Pergunta

I'm trying to create an app to search my company's ColdFusion codebase. I'd like to be able to do intelligent searches, for example: find where a function is defined (and not hit everywhere the function is called). In order to do this, I'd need to parse the ColdFusion code to identify things like function declarations, function calls, database queries, etc.

I've looked into using lex and yacc, but I've never used them before and the learning curve seems very steep. I'm hoping there is something already out there that I could use. My other option is a mess of difficult-to-maintain regex-spaghetti code, which I want to avoid.

Foi útil?

Solução

I used the source to CFEclipse, since it is open source and has a parser. Not sure about the legality of this if we were selling/redistributing it, but we're only using it for an internal tool.

Outras dicas

Writing parsers for real langauges is usually difficult because they contain constructs that Lex and Yacc often don't handle well, e.g., the langauge isn't LALR(1). ColdFusion might be easier than some because of its XML-like style.

If you want to build a sophisticated parser quickly, you might consider using our DMS Software Reengineering Toolkit which has GLR parsing support.

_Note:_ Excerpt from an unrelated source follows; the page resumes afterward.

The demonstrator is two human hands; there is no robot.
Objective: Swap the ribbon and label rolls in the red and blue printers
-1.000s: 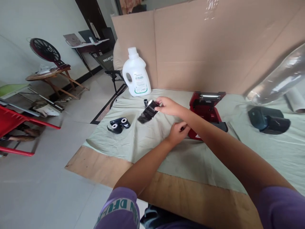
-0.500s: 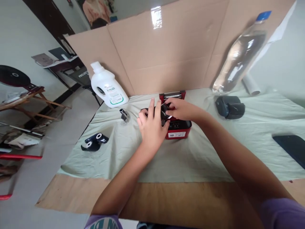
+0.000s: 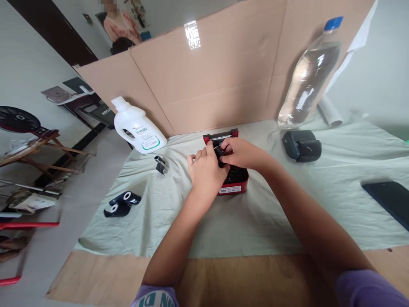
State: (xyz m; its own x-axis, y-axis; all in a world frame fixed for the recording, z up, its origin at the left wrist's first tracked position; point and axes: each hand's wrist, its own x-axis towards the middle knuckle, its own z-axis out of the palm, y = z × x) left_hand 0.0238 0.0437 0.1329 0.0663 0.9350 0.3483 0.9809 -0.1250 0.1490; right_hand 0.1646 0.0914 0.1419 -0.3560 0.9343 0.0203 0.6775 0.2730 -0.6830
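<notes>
A small red printer (image 3: 234, 186) stands on the pale green cloth (image 3: 255, 213) in the middle of the table. Both my hands meet over its top. My left hand (image 3: 206, 172) curls round a black roll (image 3: 220, 154) from the left. My right hand (image 3: 242, 153) pinches the same black roll from the right, just above the printer's open bay. Most of the roll is hidden by my fingers.
A white jug (image 3: 137, 130) stands at the back left, a clear water bottle (image 3: 306, 76) leans at the back right. A black device (image 3: 302, 146), a dark phone (image 3: 388, 200), a black ribbon pair (image 3: 121, 204) and a small spool (image 3: 160, 163) lie on the cloth. A cardboard wall (image 3: 217, 76) closes the back.
My right hand carried the black roll from the left over to the red printer, and my left hand came up to grip it too. The camera swung right.
</notes>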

If you want to avoid writing your own or hacking all those Regexps, you could consider our Source Code Search Engine. It has language-sensitive parsers and can search across very large source code bases very quickly. One of its "language sensitive" parsers is AdhocText, which is designed to handle "generic" programming languages such as those you might find in a random programming book; it even understands XML-like tags such as ColdFusion has. You can download a evaluation version from the link provided to try it.

EDIT 4/3/2010: A recent feature added to the SCSE is the ability to tag definitions and uses separately. That would address the OP's desire to find the function definition rather than all the calls.

None existed. Since ColdFusion is more like scripts than code, I'd imagine it'll be hard to write a parser for it.

ColdFusion Builder can parse CFM/CFC to an outline in Eclipse. Maybe you can do some research on whether a CF Builder plugin can do what you want to do.